AllPack 2016

Bosch Packaging Banner VerticalFood EN 744x56

Banana fibre as alternative material for paper and packaging

Banana fibre as alternative material for paper and packaging, Papyrus Australia, packaging, Asia, Australia
Papyrus Australia’s innovative technology, which extracts fibre sheets from banana plants for use in paper and packaging, has been granted a US patent.

The patent - Method and Apparatus for Removing Sheets of Fibres from Banana Plants – is for a technology that converts the waste trunk of the banana palm into alternatives to forest wood products to be used in paper, packaging, furniture, building, construction and other industries.

According to Papyrus Australia, by using banana tree trunk - a renewable fibre source – the sustainable process does not contribute to the destruction of natural or purpose-planted forests. As banana tree fibre is readily available all year round, the renewable and abundant secondary raw material is a suitable alternative fibre to forest wood.

In addition, chemicals or water are also not consumed during manufacture. The company also claims that the Papyrus technology process has a lower cost structure than traditional wood-based processes.

Due to the ability to preserve the inherent natural qualities of banana trees, Papyrus products feature properties that are not found in existing wood-based products. For example, Papyrus products have natural water/fire/UV resistance, non-permeable properties, and require less sealing and coating.
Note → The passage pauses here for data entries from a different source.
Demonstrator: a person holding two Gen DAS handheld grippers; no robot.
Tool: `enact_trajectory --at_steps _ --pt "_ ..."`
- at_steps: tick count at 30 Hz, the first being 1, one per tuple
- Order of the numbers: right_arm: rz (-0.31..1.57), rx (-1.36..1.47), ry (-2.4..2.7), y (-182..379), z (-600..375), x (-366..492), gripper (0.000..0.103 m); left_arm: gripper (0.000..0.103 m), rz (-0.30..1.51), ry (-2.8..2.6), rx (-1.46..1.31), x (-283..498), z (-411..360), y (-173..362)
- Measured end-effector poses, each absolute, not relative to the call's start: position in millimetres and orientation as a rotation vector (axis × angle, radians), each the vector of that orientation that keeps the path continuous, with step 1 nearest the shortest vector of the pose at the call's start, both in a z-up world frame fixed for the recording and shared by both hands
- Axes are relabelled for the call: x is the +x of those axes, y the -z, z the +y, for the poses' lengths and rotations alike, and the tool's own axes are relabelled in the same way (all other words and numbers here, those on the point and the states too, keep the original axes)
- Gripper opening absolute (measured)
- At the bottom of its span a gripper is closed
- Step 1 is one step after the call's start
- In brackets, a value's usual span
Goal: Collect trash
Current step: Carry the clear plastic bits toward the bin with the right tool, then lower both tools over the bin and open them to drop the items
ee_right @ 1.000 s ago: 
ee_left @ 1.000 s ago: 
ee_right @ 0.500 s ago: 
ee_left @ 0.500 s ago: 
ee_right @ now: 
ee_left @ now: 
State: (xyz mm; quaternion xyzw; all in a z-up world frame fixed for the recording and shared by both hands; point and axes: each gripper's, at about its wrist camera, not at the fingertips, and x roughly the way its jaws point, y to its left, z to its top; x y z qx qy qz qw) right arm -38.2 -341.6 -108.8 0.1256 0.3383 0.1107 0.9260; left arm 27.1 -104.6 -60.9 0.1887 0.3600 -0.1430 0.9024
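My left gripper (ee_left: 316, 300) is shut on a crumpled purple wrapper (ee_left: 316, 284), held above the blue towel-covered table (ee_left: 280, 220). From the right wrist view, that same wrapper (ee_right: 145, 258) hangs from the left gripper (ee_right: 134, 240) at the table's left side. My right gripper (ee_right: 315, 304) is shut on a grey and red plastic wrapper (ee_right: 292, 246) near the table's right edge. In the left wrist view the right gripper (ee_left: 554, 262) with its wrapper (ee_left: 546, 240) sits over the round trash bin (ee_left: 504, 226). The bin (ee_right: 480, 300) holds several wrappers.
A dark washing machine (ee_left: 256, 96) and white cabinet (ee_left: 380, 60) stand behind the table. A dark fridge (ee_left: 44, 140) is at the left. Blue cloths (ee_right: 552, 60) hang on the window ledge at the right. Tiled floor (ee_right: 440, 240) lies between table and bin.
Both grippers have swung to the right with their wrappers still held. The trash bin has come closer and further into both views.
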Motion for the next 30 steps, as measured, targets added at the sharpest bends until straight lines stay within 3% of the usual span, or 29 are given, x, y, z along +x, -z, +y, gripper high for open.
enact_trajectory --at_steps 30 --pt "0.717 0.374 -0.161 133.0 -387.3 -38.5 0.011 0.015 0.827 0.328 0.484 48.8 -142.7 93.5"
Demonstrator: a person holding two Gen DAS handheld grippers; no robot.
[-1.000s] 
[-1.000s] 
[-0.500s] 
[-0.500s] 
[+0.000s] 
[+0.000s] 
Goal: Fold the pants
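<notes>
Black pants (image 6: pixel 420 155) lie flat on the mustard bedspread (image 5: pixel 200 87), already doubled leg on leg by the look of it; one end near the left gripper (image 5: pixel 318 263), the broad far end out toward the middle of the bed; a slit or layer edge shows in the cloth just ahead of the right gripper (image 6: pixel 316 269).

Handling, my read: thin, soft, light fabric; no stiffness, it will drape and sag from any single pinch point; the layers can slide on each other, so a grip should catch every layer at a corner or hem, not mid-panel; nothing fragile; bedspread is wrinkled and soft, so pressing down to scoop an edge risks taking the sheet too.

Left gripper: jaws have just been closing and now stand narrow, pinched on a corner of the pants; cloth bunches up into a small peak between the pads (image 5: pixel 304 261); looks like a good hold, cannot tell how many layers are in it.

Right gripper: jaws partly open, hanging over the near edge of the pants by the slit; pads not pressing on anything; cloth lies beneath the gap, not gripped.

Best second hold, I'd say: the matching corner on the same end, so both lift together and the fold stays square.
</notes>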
As the Papyrus technology uses no chemicals during manufacture, there is no possibility of chemical contamination of the product during production, the company claims. Hence, the product range can be rated as safe for direct food contact.Banana fibre as alternative material for paper and packaging, Papyrus Australia, packaging, Asia, Australia

Apart from the US, patent protection has also already been granted in Australia, China, Egypt, Indonesia, Mexico, new Zealand, Russia, Singapore, South Africa and African Regional Intellectual Property Organization (ARIPO) countries.

“The issuing of Letters of Patent by the United States Patent Office represents an important milestone in ensuring successful commercialization of the Papyrus technology,” said company chairman Ted Byrt.
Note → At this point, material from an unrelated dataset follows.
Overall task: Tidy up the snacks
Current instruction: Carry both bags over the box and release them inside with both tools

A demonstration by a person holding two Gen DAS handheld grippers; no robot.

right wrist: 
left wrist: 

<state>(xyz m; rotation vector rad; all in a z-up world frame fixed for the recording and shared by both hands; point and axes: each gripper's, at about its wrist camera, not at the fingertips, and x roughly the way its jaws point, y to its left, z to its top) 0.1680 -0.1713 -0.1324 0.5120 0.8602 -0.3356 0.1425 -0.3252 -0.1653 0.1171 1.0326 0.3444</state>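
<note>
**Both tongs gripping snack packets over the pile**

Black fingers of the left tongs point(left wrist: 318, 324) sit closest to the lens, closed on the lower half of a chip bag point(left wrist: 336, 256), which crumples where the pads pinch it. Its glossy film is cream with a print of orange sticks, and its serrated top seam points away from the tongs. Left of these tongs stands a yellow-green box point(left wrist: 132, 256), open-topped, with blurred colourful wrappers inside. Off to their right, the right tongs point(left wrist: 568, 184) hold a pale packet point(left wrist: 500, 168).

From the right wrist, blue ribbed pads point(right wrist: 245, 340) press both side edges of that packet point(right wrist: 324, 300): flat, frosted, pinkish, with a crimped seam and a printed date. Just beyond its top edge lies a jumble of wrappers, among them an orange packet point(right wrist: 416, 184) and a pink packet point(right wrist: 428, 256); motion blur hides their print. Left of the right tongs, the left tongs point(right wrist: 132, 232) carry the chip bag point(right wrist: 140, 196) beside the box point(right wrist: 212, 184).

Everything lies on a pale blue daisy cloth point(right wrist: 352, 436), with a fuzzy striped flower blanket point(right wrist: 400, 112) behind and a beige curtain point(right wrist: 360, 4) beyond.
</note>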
“With our focus on technology development and licensing, the patents we hold in major markets such as the United States are an essential element in enhancing shareholder value.”

The company aims to license its technology to other companies that will establish banana veneer and banana fibre production factories in locations where banana is grown.

It is in the process of establishing the first commercial banana fibre production factory in Egypt, which is developed through a 50:50 joint venture with Egyptian Banana Fibre Company.

Papyrus Australia also has a joint venture agreement – termed the Yellow Pallet Project – with a number of parties to develop the world’s first banana fibre pallet, along with the construction of Veneering and Fibre Production Units.